Provided data:
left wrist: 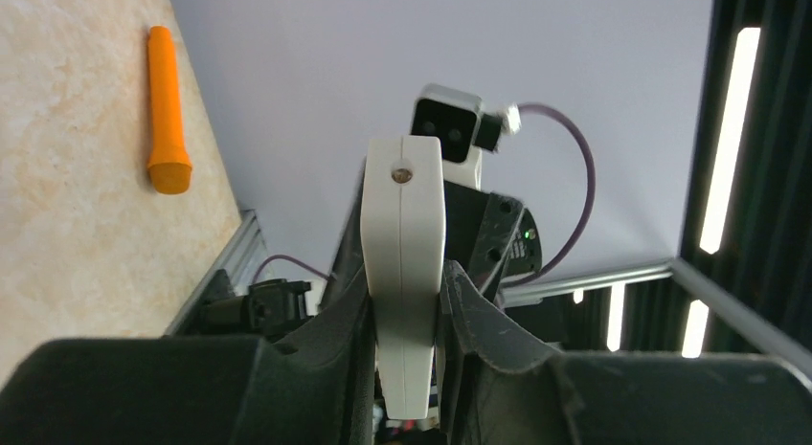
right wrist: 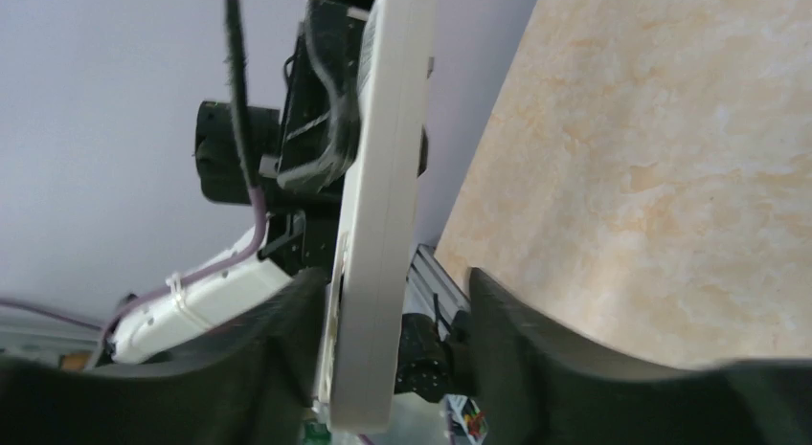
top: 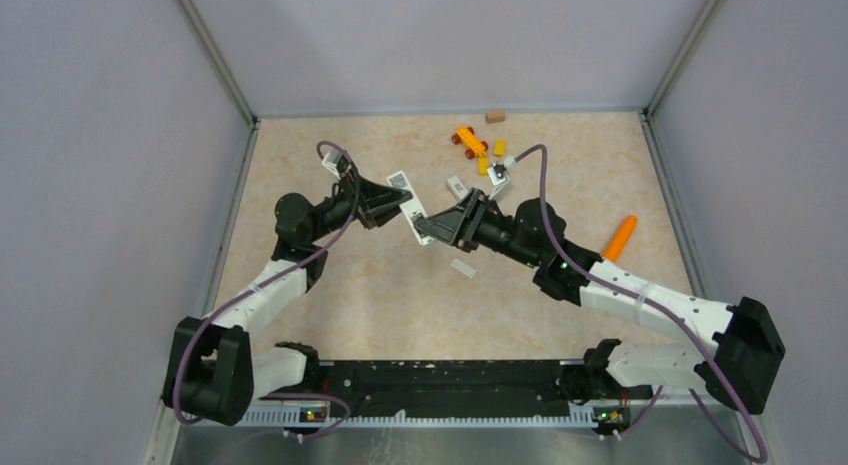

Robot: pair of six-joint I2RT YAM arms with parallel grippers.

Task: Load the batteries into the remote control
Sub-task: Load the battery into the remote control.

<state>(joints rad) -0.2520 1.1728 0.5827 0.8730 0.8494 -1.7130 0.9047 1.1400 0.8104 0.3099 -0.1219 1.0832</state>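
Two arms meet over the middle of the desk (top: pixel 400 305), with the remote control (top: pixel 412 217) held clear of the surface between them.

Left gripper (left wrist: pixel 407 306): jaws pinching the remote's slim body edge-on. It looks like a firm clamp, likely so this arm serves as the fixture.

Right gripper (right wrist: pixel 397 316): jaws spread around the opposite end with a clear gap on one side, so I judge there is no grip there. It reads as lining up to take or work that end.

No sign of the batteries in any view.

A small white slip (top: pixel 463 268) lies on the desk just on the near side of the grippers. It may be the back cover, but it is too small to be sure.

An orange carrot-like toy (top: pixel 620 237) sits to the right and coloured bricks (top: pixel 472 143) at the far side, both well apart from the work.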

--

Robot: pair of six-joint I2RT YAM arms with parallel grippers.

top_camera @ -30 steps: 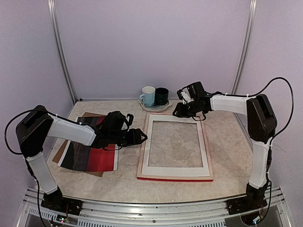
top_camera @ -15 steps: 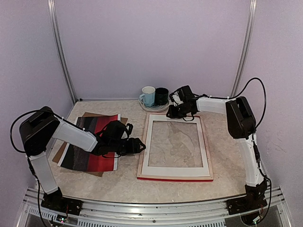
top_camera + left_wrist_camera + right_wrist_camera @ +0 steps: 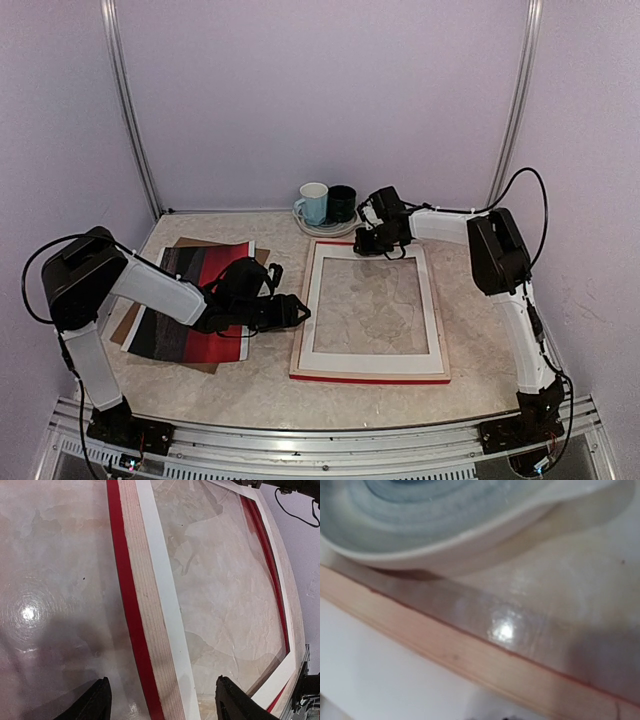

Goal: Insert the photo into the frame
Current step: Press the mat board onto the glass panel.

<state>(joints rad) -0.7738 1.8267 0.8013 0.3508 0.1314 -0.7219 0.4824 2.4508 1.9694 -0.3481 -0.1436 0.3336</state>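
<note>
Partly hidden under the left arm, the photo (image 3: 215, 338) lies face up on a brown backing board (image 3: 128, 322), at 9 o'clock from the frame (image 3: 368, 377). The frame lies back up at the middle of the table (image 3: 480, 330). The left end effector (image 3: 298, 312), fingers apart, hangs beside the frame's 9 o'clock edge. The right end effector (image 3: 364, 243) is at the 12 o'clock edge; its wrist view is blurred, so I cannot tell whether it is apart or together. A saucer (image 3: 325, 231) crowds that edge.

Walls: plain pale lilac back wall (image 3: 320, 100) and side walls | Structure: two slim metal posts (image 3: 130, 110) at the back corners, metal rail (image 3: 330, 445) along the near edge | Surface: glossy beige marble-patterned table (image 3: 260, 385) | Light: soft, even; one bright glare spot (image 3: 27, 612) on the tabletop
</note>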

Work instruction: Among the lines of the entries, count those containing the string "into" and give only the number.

Solved problem: 3